**EXERCISE:** Check every line of the entries for "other", and copy the lines that hold it.

**EXTRACTED ENTRIES:**
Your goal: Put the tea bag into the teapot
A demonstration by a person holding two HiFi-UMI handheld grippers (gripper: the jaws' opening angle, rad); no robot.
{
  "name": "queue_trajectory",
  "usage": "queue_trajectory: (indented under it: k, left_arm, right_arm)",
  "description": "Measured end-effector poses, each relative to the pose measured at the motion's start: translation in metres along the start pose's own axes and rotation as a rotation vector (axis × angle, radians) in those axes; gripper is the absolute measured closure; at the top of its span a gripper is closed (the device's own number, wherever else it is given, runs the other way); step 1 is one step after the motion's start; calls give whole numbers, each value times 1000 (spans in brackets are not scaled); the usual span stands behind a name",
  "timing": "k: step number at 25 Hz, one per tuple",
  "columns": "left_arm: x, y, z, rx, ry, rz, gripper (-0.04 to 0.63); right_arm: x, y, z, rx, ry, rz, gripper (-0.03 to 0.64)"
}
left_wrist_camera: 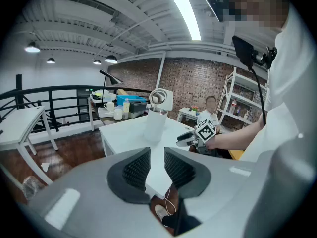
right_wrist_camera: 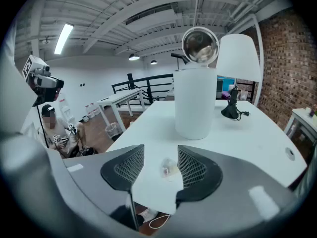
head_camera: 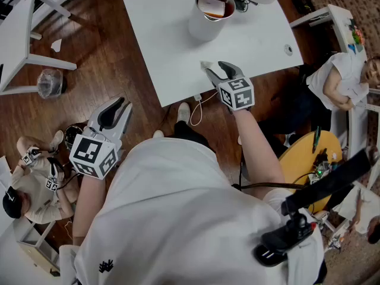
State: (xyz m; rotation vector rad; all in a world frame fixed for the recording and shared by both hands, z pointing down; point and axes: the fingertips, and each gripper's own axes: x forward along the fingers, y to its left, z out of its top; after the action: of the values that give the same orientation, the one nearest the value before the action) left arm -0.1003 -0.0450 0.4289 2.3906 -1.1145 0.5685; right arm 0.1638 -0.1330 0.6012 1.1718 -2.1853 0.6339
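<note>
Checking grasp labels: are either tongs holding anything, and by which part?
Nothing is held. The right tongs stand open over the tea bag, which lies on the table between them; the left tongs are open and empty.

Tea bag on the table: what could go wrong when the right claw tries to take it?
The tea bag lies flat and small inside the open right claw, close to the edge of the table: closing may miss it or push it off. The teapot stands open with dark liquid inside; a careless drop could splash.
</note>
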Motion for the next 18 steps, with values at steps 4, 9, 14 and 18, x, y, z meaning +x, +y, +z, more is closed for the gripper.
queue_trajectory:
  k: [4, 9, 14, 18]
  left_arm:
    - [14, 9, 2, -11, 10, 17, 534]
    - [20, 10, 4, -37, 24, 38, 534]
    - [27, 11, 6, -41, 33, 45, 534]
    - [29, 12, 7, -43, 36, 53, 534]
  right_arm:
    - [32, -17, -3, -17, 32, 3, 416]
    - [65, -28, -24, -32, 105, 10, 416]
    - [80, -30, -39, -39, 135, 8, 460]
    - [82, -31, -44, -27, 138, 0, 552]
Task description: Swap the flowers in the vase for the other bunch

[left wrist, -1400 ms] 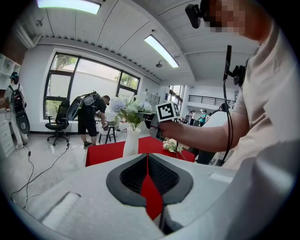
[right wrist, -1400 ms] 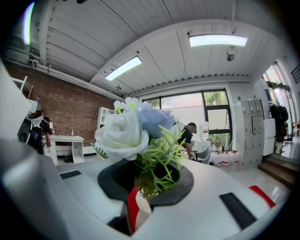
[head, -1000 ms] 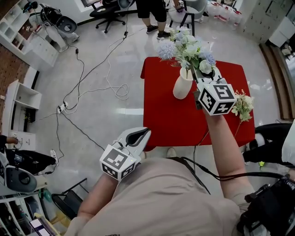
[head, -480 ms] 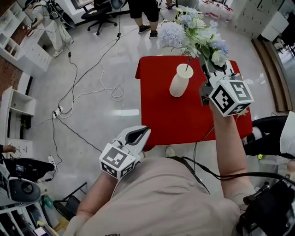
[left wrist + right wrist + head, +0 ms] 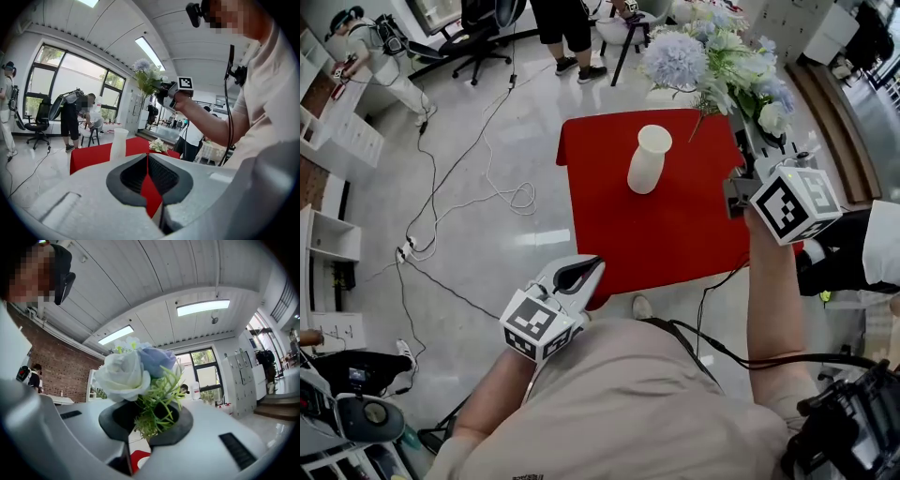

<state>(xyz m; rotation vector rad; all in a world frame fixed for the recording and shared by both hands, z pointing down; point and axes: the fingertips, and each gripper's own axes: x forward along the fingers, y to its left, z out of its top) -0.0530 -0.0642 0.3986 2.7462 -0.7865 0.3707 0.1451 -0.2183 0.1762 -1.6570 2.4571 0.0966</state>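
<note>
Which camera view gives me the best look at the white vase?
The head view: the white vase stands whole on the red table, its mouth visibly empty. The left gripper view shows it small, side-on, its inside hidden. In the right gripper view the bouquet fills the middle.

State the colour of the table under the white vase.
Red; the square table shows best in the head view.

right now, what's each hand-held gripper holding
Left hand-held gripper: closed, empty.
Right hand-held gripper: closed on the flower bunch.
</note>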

**SOLUTION BELOW:**
  "description": "Measured end-effector poses, each relative to the pose measured at the motion's start: translation in metres along the start pose's own axes and rotation as a rotation vector (axis × angle, radians) in those axes; gripper is the absolute measured closure; at the top of its span a gripper is closed (the device's own number, wherever else it is given, runs the other way); step 1 is one step after the motion's start; calls give whole numbers, each value times 1000 (spans in brackets are not scaled); the usual span stands behind a name",
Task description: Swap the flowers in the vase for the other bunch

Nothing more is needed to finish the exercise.